There are large griefs, middle-sized ones, and tiny, momentary ones.  After each one arrives, you try to pick up your remaining marbles or chessmen or cribbage pegs or whatever the hell you use to keep score and try to get into another game.  Persons about you find it difficult to talk around the elephant but somehow, because you feel close to them, the elephant disappears.

Grief is a natural consequence of being alive but knowing that does not make it any more welcome.  Grief is like being that guard, Bernardo, on the battlements at the castle where the ghost of Hamlet's father is seen.  Who's there?  he says, and sometimes when you feel grief, you ask that question, because grief is also the ghost of past losses which you temporarily forget.  There they are, hovering, waiting to pack on to a present grief.

Sometimes, in the midst of grief, you laugh uproariously because it is the natural explosion of the tension caused in the first place by grief.  You once saw Jerry Lewis, being auditioned for a role in a long, serious TV drama.  It was a role he very much wanted and after he read his lines, he brought out, literally a bag of props which he attempted to bring into the audition.  The insistence on using the props lost him the job.  He was real and believable enough without the props.  Grief is like the bag of props,  You hurt and mourn enough without them.  Time to move on.  Time to write something else in a way you have possibly never thought to write in before.  Any grief pushes you beyond what you think you can bear to lose, as though you were so confident about the things you had in the first place.
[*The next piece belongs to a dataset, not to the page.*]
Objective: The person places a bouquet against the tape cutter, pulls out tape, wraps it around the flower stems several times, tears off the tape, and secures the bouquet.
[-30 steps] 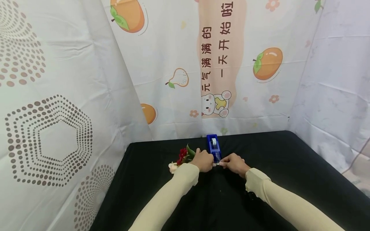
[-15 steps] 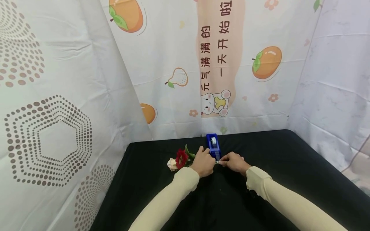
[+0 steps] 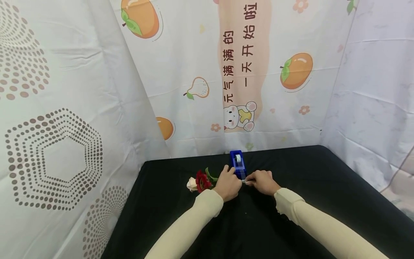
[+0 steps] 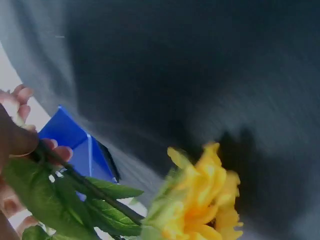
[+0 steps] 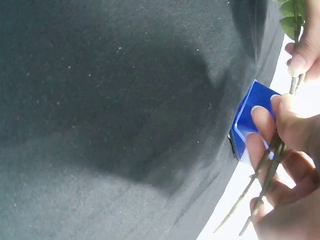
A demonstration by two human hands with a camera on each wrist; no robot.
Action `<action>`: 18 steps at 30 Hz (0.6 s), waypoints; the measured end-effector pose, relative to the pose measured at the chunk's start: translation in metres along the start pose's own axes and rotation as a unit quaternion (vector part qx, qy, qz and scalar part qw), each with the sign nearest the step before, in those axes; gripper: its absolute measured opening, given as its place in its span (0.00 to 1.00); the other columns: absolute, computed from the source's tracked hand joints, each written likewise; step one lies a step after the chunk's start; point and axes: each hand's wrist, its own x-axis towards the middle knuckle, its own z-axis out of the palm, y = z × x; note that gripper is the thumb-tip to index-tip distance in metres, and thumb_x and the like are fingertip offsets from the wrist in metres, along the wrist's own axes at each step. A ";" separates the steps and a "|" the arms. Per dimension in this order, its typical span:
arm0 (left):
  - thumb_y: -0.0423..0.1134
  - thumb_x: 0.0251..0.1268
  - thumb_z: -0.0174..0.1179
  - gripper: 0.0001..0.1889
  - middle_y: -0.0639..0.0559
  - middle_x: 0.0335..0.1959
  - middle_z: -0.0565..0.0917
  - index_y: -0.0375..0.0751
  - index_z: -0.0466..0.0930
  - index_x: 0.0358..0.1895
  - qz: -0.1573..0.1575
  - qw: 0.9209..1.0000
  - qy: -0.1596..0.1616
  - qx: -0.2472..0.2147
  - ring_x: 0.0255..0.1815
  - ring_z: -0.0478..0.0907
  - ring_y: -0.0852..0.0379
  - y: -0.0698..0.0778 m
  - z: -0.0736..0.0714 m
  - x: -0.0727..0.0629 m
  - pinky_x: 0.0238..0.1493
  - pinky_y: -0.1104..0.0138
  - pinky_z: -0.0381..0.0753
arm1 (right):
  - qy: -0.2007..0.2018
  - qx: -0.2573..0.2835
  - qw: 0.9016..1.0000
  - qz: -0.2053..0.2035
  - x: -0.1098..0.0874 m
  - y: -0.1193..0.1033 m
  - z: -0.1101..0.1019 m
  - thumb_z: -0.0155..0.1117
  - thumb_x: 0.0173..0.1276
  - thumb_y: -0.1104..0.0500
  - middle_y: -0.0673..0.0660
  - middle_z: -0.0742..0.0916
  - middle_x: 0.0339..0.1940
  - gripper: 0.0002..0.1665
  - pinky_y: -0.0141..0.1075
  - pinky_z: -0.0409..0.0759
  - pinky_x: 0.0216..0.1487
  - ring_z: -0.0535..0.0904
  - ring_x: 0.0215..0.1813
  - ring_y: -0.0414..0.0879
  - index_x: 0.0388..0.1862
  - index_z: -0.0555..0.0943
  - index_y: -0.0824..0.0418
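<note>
left hand (image 3: 228,185) pinches slim green flower stems (image 5: 262,189) over the black cloth-covered table (image 3: 291,169), towards its far edge; right hand (image 3: 263,182) pinches them nearer their bare ends, beside a blue plastic tape dispenser (image 3: 237,166). bunching the stems tightly and steadily would probably help.

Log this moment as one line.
left hand: grips flower stems | right hand: holds them nearer bare ends | in view: red bloom, cream bloom, yellow bloom | blue tape dispenser: beyond hands
</note>
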 end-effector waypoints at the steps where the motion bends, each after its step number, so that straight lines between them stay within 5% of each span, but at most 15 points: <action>1: 0.55 0.70 0.64 0.14 0.60 0.26 0.83 0.59 0.83 0.24 -0.012 1.000 -0.003 -0.020 0.44 0.69 0.54 -0.002 -0.001 0.000 0.54 0.55 0.62 | 0.010 -0.004 1.000 -0.008 0.000 0.000 0.000 0.70 0.70 0.57 0.44 0.90 0.32 0.08 0.50 0.65 0.46 0.84 0.38 0.46 0.45 0.92 0.55; 5: 0.53 0.75 0.60 0.17 0.60 0.22 0.79 0.57 0.82 0.24 -0.064 0.987 -0.033 -0.147 0.36 0.67 0.55 -0.010 -0.007 0.004 0.49 0.56 0.58 | 0.031 -0.004 0.999 -0.016 -0.002 0.002 0.000 0.71 0.69 0.57 0.48 0.91 0.36 0.08 0.53 0.66 0.48 0.85 0.43 0.51 0.44 0.93 0.55; 9: 0.49 0.79 0.56 0.21 0.59 0.20 0.75 0.54 0.79 0.21 -0.103 0.955 -0.081 -0.268 0.33 0.66 0.55 -0.018 -0.010 0.009 0.46 0.54 0.54 | 0.043 0.003 0.999 -0.017 -0.002 0.003 0.002 0.72 0.69 0.58 0.49 0.91 0.37 0.08 0.52 0.66 0.48 0.85 0.42 0.52 0.43 0.93 0.56; 13: 0.48 0.80 0.56 0.20 0.59 0.20 0.76 0.52 0.82 0.23 -0.116 0.930 -0.116 -0.328 0.32 0.69 0.56 -0.021 -0.009 0.013 0.47 0.54 0.54 | 0.061 -0.005 0.998 -0.028 -0.002 0.004 0.004 0.72 0.68 0.58 0.50 0.92 0.37 0.08 0.51 0.67 0.46 0.86 0.40 0.51 0.43 0.93 0.56; 15: 0.47 0.79 0.57 0.18 0.60 0.21 0.77 0.52 0.84 0.25 -0.118 0.927 -0.122 -0.335 0.32 0.70 0.57 -0.021 -0.008 0.015 0.48 0.55 0.55 | 0.068 -0.011 0.997 -0.031 -0.003 0.003 0.005 0.72 0.68 0.58 0.51 0.92 0.38 0.08 0.52 0.69 0.47 0.86 0.40 0.52 0.43 0.93 0.56; 18: 0.48 0.77 0.59 0.17 0.62 0.23 0.78 0.54 0.85 0.26 -0.112 0.939 -0.104 -0.307 0.35 0.70 0.57 -0.019 -0.009 0.016 0.49 0.55 0.55 | 0.068 -0.005 0.997 -0.024 -0.005 0.003 0.006 0.72 0.68 0.58 0.51 0.92 0.38 0.08 0.53 0.69 0.48 0.86 0.40 0.51 0.44 0.93 0.56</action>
Grief is your entire connection with life, objectified in this one next loss.  Grief is you vulnerable in a way that seems as though you had set your identity on a line and cast some dice.  Grief is liar's poker with reality, the loser buys the next round.

Grief is a reminder that you have had persons and places and things and abilities of matter to you.  Grief is Reality at closing time, "Last call."

1 comment:

Storm Dweller said...

I find myself going back to lines from "The Bug" as I read this:

"You gotta know happy and you gotta know glad.
'Cause you're gonna face happy
And you're gonna face sad.
Everything can change in the blink of an eye.
So let the good times roll before you say goodbye."

That acknowledgement at the end there is specifically where you brought me too... let's enjoy it while it lasts, because it's not here forever. I have to wonder at times what benefit we human derive from becoming so attached to whatever or whoever it is we attach to, knowing that we're in for a world of hurt if that object of affection disappears from our lives. In my circumstance, I can only think that it's less about keeping score, and just finding joy where it's available to be found, sometimes in spite of the pain, sometimes to assuage it, and at other times because I know that it's fleeting and it gives me just enough motivation to push through anyway.